De rechtbank concludeert dat de staatssecretaris terecht heeft geoordeeld dat Roemenië kan worden beschouwd als een veilige derde staat, waarbij het interstatelijk vertrouwensbeginsel van toepassing is. Eiser heeft betoogd dat de staatssecretaris onvoldoende rekening heeft gehouden met zijn persoonlijke omstandigheden en de situatie in Roemenië, zoals beschreven in een rapport van het USDOS. De rechtbank oordeelt echter dat eiser niet heeft aangetoond dat er sprake is van systeem gerelateerde tekortkomingen in de asielprocedure in Roemenië. De staatssecretaris heeft voldoende gemotiveerd dat de situatie in Roemenië niet zodanig is dat het interstatelijk vertrouwensbeginsel niet meer kan worden toegepast.

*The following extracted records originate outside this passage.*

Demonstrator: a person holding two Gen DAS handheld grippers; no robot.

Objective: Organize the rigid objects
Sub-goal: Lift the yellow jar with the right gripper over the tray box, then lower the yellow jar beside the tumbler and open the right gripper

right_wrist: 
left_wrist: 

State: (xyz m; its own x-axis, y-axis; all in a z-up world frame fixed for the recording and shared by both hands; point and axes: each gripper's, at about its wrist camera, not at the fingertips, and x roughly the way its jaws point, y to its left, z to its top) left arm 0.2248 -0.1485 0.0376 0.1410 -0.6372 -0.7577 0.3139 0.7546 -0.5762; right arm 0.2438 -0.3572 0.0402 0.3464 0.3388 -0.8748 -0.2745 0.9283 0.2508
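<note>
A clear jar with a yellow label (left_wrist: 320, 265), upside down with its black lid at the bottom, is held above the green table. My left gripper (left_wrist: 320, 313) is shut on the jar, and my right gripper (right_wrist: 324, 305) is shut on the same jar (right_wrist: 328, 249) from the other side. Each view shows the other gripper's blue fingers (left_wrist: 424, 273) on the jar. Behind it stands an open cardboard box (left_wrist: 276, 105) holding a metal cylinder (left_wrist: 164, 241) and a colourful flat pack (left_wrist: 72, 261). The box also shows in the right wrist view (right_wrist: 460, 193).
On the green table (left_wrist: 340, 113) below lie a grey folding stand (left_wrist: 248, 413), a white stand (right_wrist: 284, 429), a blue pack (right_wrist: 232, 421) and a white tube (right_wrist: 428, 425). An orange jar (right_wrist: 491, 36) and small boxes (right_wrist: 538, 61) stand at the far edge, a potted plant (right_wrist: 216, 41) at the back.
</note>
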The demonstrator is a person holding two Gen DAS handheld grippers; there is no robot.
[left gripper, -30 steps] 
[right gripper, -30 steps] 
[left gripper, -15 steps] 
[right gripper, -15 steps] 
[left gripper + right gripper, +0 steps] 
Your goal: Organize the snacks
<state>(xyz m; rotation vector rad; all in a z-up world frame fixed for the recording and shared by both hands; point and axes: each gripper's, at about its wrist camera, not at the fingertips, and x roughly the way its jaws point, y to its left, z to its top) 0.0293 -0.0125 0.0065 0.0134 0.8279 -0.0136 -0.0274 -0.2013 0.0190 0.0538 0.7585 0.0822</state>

Uiteindelijk verklaart de rechtbank het beroep van eiser ongegrond, wat betekent dat de staatssecretaris de asielaanvraag niet in behandeling hoeft te nemen en eiser kan worden overgedragen aan Roemenië. De rechtbank wijst erop dat eiser de mogelijkheid heeft om klachten in te dienen bij de Roemeense autoriteiten en dat er geen proceskostenvergoeding aan eiser wordt toegekend.